Work task:
Word for word, reproduce the listing that follows, excluding any pictures it contains.

Collected material:
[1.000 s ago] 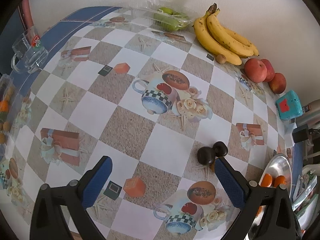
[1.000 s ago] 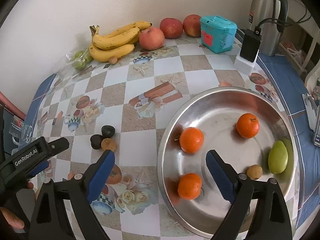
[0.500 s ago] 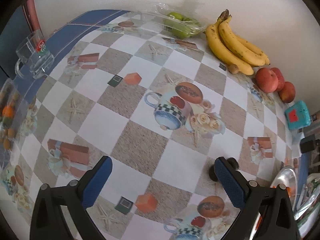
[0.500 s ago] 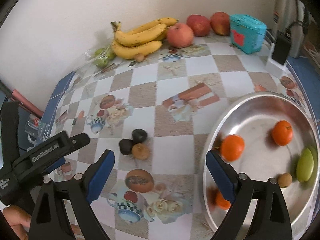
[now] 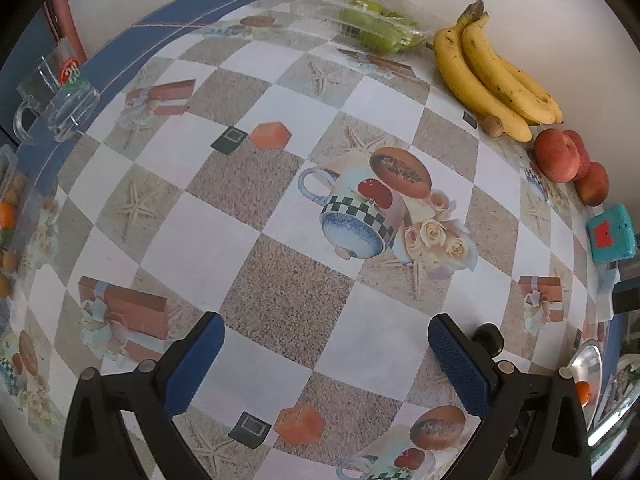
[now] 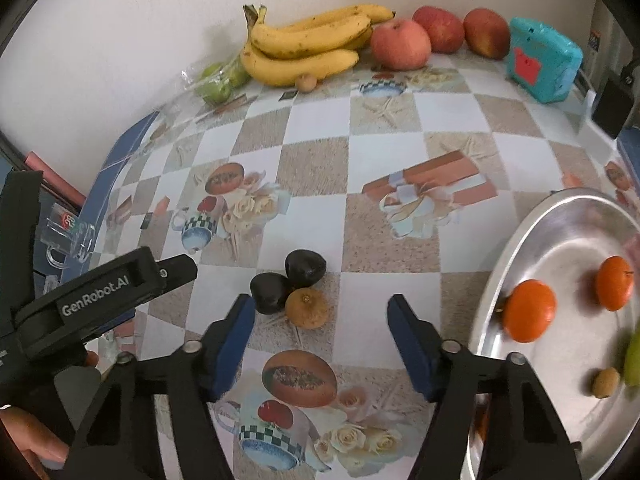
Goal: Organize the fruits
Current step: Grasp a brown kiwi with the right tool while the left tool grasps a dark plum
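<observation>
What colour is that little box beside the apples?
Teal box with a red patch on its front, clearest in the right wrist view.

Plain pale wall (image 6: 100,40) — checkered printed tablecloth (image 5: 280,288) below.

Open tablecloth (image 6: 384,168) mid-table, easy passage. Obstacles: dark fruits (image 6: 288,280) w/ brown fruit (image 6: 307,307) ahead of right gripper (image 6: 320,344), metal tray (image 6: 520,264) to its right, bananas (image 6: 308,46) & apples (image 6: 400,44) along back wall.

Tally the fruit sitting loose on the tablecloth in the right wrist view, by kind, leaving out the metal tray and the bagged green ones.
Bananas: 3 visible
Red apples: 3
Dark fruits: 2
Small brown fruits: 2
Total: 10
</observation>
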Available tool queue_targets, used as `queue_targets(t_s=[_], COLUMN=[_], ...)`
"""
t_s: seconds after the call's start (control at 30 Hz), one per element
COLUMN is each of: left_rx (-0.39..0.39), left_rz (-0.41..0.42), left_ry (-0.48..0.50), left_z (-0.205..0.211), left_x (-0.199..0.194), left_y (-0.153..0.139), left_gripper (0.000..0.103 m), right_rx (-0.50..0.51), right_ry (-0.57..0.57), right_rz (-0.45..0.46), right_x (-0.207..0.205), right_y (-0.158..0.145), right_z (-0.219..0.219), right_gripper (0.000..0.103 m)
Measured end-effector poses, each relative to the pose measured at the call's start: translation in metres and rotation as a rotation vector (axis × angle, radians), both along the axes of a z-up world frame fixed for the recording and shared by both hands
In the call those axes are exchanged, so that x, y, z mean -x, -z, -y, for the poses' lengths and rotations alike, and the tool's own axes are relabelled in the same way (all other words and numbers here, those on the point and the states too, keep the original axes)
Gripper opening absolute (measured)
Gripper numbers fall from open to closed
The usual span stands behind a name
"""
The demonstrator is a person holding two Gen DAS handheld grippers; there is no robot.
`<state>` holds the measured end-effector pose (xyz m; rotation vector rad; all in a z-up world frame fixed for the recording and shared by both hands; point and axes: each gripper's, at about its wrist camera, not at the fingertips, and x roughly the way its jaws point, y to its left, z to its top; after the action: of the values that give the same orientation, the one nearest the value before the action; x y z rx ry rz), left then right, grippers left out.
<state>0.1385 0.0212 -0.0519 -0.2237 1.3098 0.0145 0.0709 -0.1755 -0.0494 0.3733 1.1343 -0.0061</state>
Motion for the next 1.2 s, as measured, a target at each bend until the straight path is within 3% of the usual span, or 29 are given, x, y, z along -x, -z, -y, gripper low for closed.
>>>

Solution for this problem:
[1.000 s ago] 
[1.000 s ago] 
[0.500 s ago] 
[0.500 s ago] 
[now] 
[now] 
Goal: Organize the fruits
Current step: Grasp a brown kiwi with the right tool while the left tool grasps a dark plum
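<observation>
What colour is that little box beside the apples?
Teal box with a red patch on its front, clearest in the right wrist view.

Plain pale wall (image 6: 100,40) — checkered printed tablecloth (image 5: 280,288) below.

Open tablecloth (image 6: 384,168) mid-table, easy passage. Obstacles: dark fruits (image 6: 288,280) w/ brown fruit (image 6: 307,307) ahead of right gripper (image 6: 320,344), metal tray (image 6: 520,264) to its right, bananas (image 6: 308,46) & apples (image 6: 400,44) along back wall.

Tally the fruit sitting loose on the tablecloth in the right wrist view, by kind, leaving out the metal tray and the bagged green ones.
Bananas: 3 visible
Red apples: 3
Dark fruits: 2
Small brown fruits: 2
Total: 10
</observation>
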Available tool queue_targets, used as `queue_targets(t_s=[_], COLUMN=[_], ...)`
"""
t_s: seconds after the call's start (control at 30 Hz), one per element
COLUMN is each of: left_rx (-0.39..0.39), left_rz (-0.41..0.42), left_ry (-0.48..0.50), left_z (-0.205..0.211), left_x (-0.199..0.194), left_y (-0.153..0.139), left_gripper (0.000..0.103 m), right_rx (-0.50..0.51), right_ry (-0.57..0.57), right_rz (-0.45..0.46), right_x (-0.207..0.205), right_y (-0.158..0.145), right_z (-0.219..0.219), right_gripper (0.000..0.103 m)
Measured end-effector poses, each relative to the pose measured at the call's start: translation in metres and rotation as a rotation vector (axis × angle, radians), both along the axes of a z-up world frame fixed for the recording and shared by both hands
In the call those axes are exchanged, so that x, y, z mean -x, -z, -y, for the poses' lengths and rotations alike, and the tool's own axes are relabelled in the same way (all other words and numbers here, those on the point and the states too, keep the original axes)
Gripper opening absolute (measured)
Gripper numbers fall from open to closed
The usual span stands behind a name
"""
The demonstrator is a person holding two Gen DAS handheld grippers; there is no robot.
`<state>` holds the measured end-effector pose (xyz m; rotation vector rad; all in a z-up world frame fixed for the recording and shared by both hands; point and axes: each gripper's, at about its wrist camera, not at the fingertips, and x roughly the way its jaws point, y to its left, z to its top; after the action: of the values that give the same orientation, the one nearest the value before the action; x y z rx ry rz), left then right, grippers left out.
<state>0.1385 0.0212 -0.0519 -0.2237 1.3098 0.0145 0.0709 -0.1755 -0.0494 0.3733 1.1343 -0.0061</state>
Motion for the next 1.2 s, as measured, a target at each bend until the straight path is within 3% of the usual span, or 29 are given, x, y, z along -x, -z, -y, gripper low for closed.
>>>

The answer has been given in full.